• Exercise brief:
From the records below, output exactly the lines running from the line containing "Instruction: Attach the" through the line containing "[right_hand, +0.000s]", and no others.

• Data excerpts:
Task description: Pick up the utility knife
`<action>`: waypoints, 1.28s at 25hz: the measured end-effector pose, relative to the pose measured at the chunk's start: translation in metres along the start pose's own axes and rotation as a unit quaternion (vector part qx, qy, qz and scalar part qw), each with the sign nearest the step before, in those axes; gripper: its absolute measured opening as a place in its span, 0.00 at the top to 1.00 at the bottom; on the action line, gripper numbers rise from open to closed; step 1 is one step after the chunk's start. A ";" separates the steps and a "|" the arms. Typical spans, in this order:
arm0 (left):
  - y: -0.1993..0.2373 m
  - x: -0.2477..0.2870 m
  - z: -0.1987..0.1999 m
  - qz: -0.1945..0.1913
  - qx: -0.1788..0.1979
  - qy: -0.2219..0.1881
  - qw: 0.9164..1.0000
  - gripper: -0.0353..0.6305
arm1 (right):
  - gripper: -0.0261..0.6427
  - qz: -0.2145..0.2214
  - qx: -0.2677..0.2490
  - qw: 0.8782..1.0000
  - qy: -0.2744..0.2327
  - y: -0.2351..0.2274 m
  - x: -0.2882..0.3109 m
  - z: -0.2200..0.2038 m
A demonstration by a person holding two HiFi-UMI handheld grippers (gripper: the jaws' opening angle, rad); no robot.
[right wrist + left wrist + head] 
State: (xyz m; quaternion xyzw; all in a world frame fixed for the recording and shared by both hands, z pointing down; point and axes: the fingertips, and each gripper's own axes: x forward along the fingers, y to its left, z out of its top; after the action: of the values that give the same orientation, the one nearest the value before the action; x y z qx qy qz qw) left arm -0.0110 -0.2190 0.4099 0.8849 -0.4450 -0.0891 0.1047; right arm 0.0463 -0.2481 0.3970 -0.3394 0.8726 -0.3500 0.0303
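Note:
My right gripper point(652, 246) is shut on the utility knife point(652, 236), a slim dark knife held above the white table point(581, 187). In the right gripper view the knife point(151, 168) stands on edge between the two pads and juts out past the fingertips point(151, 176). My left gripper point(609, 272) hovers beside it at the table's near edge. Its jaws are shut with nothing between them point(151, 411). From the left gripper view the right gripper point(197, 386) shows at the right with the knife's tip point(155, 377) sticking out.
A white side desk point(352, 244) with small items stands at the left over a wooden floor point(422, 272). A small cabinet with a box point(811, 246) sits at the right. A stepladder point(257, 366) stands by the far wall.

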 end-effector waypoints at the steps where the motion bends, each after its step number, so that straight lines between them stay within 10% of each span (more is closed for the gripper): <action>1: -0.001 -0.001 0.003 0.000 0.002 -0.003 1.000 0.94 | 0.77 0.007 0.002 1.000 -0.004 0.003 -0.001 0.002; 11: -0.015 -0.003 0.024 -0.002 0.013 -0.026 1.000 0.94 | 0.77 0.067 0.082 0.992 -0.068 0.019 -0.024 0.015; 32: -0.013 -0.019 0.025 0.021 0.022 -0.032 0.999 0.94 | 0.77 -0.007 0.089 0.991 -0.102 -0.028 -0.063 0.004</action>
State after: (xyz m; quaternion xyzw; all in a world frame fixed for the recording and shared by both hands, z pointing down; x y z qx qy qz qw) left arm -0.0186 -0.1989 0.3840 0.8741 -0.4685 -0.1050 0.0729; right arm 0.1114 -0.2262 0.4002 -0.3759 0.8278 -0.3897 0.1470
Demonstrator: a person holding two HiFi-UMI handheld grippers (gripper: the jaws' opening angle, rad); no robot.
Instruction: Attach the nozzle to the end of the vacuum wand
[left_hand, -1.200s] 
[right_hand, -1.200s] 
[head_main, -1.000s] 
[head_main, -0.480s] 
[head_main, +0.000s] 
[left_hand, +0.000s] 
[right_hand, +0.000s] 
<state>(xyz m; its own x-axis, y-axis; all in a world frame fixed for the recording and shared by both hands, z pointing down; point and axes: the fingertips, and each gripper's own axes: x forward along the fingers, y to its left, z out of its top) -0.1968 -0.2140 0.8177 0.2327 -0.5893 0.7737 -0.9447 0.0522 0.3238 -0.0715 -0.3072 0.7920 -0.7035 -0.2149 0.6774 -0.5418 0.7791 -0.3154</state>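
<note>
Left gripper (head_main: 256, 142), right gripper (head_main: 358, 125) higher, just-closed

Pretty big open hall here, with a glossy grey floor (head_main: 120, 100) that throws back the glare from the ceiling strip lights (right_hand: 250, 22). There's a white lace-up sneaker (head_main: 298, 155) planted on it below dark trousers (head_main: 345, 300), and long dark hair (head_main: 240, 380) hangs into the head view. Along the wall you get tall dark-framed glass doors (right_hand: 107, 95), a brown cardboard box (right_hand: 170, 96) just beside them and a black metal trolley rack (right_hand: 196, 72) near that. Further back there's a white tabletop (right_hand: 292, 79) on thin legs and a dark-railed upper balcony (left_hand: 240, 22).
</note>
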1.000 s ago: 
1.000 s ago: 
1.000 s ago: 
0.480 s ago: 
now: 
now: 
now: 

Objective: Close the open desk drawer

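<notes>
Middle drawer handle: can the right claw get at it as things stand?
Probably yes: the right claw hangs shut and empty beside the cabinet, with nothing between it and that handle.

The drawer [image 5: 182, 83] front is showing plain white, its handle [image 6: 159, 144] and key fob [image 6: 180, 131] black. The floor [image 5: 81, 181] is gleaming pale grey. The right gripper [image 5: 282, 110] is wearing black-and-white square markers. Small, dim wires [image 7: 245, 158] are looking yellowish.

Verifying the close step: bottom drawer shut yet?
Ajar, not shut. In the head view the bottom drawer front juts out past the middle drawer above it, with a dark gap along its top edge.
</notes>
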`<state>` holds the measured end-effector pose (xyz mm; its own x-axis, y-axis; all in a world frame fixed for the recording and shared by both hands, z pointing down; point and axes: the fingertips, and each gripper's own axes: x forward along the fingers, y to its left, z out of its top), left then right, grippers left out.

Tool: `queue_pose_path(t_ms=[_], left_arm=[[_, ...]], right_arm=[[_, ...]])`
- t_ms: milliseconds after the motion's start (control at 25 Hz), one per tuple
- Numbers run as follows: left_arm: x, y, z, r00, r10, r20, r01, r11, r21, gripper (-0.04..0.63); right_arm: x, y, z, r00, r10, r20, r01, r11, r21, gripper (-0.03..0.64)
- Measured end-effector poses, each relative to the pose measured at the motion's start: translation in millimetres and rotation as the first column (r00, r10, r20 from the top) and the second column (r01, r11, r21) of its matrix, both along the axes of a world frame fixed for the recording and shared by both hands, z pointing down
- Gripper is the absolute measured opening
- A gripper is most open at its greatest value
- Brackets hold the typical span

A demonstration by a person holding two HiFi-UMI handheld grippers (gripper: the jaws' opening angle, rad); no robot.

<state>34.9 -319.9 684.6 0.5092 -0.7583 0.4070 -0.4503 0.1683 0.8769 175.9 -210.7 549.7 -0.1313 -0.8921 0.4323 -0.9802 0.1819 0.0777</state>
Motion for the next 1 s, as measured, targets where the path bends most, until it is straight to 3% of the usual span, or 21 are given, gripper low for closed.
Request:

• Written solution:
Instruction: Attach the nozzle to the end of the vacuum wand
[left_hand, -1.200s] 
[right_hand, -1.200s] 
[head_main, -1.000s] 
[head_main, -0.480s] 
[head_main, +0.000s] 
[left_hand, +0.000s] 
[right_hand, +0.000s] 

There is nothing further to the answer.